The recent strength of the yen versus European currencies has impacted the competitiveness of Japan-made vehicles “by more than the fall in profits via forex sensitivity,” Citi’s Arifumi Yoshida said in a report. He downgraded the ratings on Toyota Motor Corp TM and Mazda Motor Corp MZDAF from Buy to Neutral.
“We no longer think non-forex fundamentals are favorable, and factor in fundamentals deterioration,” analyst Yoshida wrote.
The price target has been reduced from ¥6,300 to ¥6,000. Yoshida believes that the yen strength would have a negative impact on the premium Lexus segment, which is mainly manufactured in Japan.
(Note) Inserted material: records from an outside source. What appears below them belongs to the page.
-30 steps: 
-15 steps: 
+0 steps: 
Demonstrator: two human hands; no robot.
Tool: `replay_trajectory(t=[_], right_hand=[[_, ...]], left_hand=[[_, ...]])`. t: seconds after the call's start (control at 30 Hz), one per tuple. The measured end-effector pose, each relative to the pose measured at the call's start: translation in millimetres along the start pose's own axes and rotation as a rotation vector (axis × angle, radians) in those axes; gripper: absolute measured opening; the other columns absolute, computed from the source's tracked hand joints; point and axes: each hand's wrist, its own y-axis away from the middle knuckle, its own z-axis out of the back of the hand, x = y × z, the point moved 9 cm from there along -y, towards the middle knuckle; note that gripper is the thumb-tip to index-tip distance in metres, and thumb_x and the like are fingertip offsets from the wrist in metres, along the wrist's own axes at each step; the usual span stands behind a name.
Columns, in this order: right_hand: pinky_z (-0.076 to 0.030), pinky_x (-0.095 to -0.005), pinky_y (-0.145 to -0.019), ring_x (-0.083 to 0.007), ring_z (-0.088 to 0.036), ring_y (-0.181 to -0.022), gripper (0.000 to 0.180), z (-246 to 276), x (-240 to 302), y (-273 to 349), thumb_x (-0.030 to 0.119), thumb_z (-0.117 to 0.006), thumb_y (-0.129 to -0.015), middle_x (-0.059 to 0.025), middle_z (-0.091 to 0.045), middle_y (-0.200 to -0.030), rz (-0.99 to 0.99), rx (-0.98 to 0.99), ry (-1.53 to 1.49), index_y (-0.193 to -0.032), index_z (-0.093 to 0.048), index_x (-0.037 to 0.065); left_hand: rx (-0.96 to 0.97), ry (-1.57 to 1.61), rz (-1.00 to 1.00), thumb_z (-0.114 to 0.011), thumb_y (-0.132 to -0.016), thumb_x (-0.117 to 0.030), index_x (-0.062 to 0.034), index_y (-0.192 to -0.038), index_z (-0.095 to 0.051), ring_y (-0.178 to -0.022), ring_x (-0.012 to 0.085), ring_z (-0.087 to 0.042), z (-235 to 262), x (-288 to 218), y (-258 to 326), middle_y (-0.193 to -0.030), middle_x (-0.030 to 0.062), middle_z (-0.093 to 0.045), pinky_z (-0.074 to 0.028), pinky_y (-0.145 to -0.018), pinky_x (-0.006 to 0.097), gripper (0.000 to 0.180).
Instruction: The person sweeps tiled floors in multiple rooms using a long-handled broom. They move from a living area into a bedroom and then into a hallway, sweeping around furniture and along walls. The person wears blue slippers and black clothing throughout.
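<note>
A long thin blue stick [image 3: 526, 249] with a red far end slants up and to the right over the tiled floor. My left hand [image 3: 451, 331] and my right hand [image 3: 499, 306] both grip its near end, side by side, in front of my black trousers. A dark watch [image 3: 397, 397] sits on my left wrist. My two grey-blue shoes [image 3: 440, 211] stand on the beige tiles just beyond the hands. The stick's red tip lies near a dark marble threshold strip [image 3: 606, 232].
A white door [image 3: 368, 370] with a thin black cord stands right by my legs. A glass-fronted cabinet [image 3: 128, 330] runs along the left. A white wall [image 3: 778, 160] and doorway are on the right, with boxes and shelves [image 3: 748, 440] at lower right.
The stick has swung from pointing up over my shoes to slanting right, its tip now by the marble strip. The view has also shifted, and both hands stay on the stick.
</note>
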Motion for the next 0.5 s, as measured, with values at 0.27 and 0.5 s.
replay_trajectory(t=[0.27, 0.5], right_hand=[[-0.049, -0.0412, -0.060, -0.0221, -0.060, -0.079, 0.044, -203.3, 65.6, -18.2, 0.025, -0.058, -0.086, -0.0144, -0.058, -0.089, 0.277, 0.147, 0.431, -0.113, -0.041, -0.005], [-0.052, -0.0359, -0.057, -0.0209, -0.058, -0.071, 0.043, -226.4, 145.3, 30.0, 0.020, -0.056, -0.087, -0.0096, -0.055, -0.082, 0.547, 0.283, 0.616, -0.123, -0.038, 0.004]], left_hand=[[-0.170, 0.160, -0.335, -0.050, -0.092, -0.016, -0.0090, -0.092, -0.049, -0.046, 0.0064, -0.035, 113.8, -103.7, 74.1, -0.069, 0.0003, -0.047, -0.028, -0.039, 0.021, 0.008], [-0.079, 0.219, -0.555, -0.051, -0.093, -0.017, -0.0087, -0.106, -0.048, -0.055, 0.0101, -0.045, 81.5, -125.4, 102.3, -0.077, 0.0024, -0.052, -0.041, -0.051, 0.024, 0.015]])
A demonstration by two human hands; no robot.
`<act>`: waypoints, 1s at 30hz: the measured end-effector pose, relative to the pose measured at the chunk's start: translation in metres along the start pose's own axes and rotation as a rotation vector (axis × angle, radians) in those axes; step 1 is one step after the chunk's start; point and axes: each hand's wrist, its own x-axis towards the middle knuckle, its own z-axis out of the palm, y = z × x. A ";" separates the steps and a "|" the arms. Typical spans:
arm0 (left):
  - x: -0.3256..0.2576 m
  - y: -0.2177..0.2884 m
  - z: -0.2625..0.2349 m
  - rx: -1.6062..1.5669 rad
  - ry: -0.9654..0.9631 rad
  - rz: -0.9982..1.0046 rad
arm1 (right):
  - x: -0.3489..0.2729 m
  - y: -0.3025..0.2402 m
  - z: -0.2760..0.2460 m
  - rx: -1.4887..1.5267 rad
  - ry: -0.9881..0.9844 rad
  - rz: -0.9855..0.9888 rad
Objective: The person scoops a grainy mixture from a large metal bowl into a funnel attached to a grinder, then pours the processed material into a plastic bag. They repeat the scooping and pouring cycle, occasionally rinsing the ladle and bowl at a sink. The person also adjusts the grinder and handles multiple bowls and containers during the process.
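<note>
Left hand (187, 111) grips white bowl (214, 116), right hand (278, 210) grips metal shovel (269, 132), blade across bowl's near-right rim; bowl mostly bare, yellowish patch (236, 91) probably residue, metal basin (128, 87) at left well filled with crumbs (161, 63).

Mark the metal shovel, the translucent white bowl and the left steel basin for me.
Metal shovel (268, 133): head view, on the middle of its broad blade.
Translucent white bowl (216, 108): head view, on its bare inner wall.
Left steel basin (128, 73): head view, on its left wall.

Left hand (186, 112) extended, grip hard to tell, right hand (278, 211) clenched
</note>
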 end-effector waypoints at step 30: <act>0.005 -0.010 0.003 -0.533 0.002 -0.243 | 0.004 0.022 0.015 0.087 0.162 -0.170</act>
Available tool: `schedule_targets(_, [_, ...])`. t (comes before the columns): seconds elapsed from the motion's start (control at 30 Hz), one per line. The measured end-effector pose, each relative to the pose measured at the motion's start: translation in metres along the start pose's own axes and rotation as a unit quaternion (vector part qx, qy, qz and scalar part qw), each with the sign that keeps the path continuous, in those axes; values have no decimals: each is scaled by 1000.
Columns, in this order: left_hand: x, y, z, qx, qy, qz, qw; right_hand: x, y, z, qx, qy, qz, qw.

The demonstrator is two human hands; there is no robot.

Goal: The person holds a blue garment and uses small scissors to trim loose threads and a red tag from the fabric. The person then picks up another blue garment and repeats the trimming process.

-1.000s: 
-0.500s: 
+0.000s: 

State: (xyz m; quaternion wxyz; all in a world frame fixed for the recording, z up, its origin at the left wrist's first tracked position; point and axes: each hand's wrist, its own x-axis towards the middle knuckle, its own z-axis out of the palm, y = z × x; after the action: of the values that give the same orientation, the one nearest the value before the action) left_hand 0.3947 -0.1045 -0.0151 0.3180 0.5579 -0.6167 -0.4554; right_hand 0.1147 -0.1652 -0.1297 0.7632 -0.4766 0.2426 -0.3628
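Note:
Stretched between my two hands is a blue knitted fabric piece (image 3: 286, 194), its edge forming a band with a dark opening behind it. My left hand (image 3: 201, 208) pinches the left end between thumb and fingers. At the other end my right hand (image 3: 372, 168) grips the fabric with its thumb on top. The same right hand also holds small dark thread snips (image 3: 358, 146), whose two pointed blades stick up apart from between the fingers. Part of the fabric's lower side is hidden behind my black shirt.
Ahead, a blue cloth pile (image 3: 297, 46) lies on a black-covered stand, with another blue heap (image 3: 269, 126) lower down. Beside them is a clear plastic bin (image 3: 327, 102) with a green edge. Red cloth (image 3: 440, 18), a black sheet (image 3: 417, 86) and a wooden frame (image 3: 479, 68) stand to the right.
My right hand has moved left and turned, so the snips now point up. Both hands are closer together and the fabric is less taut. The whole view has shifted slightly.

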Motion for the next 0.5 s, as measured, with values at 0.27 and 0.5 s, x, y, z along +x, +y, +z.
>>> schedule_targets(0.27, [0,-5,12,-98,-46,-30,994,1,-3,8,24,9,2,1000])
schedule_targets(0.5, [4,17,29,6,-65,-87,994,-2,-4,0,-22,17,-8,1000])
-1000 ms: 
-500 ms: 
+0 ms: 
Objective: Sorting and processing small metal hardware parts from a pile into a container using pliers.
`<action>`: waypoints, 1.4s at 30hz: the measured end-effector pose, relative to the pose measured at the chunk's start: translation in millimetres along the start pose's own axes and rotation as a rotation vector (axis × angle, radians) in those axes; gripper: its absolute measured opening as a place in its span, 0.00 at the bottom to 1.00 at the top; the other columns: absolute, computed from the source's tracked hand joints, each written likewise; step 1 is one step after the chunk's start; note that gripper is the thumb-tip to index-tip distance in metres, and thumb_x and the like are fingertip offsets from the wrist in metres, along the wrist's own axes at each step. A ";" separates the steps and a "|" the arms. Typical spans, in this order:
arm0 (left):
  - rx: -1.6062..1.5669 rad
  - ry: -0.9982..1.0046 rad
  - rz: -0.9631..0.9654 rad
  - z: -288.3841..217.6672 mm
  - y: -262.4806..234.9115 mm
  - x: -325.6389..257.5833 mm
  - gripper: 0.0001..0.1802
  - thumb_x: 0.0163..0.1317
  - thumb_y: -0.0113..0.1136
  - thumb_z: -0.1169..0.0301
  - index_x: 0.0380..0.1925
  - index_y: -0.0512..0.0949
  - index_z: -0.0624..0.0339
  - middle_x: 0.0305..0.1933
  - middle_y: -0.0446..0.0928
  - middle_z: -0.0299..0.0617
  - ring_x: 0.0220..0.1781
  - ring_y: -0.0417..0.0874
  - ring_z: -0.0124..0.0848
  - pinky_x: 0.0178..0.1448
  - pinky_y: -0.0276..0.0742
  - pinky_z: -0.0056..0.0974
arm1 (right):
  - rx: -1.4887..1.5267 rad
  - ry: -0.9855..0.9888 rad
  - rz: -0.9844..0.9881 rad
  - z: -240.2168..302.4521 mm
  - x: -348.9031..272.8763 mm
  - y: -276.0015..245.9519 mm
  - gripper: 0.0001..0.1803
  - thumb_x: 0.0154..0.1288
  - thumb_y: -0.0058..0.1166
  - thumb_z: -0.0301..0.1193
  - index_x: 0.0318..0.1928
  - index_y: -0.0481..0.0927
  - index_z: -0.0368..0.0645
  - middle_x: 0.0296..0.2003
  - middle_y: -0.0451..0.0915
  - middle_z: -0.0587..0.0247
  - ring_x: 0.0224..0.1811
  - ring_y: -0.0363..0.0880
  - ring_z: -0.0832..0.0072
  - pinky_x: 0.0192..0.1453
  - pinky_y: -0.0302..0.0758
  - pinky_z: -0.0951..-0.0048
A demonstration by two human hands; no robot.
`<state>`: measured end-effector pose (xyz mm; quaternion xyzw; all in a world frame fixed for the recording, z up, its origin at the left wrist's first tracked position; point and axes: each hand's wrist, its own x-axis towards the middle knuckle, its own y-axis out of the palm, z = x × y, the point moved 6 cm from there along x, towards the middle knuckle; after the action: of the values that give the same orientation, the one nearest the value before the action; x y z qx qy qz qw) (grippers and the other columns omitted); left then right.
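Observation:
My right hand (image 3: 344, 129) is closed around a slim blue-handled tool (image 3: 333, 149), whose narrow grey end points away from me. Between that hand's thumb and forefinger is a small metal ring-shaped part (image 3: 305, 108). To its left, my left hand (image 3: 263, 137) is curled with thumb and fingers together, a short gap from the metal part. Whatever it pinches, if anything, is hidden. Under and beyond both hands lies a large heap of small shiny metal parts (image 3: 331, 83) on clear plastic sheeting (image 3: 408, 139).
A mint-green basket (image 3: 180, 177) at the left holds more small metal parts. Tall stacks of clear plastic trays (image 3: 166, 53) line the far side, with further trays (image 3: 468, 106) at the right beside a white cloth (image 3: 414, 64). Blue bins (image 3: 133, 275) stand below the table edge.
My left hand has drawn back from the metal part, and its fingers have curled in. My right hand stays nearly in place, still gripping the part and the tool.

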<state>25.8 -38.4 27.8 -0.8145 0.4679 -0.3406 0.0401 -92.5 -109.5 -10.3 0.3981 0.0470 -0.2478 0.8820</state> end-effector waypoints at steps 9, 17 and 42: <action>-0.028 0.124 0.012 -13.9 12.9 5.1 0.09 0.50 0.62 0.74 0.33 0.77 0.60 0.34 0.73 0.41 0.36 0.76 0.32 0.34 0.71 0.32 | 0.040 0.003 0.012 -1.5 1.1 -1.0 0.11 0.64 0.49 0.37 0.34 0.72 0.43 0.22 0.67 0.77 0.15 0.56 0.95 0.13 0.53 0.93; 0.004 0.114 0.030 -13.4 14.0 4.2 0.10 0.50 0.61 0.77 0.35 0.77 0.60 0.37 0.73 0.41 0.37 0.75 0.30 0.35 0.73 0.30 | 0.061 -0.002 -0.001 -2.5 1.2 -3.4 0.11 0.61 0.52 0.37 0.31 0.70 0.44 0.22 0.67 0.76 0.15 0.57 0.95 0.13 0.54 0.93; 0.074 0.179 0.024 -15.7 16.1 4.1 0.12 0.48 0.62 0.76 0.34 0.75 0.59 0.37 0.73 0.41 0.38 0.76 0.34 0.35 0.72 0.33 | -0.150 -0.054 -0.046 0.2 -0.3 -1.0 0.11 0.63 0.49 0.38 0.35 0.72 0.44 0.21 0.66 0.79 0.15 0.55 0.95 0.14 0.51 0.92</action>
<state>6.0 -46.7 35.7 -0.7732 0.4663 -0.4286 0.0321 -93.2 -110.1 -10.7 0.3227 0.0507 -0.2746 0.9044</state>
Although Toyota does have the ability to cope with “a long-term paradigm shift in the auto industry,” there does not seem to be any near-term undervaluation. The analyst added, “Up ahead, C-HR and Camry appeal and sales (measures of TNGA competitiveness) could hold the key to a re-rating.”
The price target has been reduced from ¥2,500 to ¥1,600. Mazda has substantial exposure to Europe, and has a high ratio of exports from Japan. “We fear benefits from the extra supply capacity for the CX series created by domestic production rearrangements will be offset by lower competitiveness stemming from yen strength,” Yoshida commented.